ACTIVITY
Write out, please, the lines from the beginning of the material to the line with "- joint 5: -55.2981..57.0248", including both ends and nothing else.
*** DATA EXTRACT ***
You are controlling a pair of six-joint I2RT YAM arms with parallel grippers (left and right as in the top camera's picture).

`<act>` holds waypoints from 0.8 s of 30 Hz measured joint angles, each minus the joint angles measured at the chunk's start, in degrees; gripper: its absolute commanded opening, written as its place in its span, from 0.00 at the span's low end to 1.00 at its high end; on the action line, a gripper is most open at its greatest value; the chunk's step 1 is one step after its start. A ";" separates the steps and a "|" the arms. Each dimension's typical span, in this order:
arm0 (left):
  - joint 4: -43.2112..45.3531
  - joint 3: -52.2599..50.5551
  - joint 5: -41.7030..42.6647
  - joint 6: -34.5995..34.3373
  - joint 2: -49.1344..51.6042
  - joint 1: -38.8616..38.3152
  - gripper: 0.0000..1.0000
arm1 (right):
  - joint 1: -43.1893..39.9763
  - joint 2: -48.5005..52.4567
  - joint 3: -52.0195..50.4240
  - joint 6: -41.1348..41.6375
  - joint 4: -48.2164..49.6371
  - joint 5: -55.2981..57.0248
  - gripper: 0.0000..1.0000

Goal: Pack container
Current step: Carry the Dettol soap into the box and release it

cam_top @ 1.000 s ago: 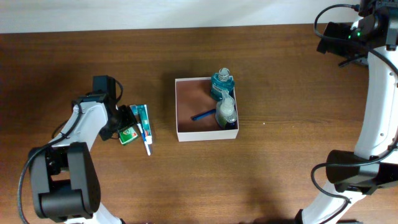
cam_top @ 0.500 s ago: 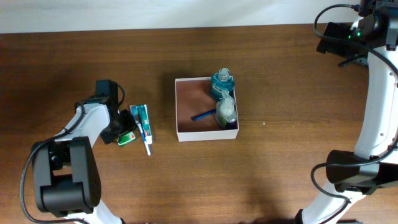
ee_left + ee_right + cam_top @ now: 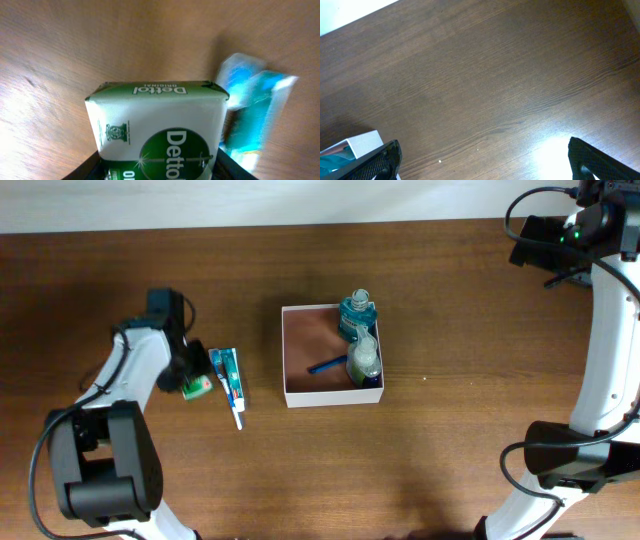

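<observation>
Your left jaws have carried the soap box toward 10 o'clock, pinching only its end, so it may slip; right jaws gape wide.

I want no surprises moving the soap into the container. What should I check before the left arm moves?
1. Soap between the left gripper fingers: ok.
2. Soap apart from the toothpaste: cannot tell, they lie close.
3. Bare floor in the container: ok, its left part.
4. Mouthwash bottle out of the drop spot: ok, far right corner.
5. Right gripper clear of the path: ok, open, far off.
</observation>
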 measured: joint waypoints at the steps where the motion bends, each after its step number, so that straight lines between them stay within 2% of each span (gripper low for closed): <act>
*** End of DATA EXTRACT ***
REPLY
You are controlling a pair of six-joint I2RT YAM arms with parallel grippers (left and right as in the top camera's picture).

`<act>` holds waypoints from 0.8 s of 30 Hz measured joint angles, each minus the joint angles measured at the chunk's start, in degrees; gripper: its absolute commanded opening, written as its place in its span, from 0.00 at the span's low end to 1.00 at its high end; on the action line, a gripper is most open at its greatest value; the chunk's step 1 is one step after its start. A ";" separates the steps and a "|" the arms. Each dimension's typical span, in this order:
arm0 (left):
  - joint 4: -43.2112..45.3531
  - joint 3: -52.2599..50.5551
  - joint 5: -41.7030..42.6647
  - joint 6: -34.5995..34.3373
  - joint 2: -49.1344..51.6042
  - joint 1: -38.8616..38.3152
  - gripper: 0.0000..1.0000
arm1 (right):
  - joint 1: -43.1893..39.9763
  - joint 2: -48.5005..52.4567
  - joint 3: -52.0195..50.4240
  - joint 6: -41.1348..41.6375
  - joint 4: -48.2164..49.6371
  - joint 5: -55.2981..57.0248

There is nothing more to add to this answer.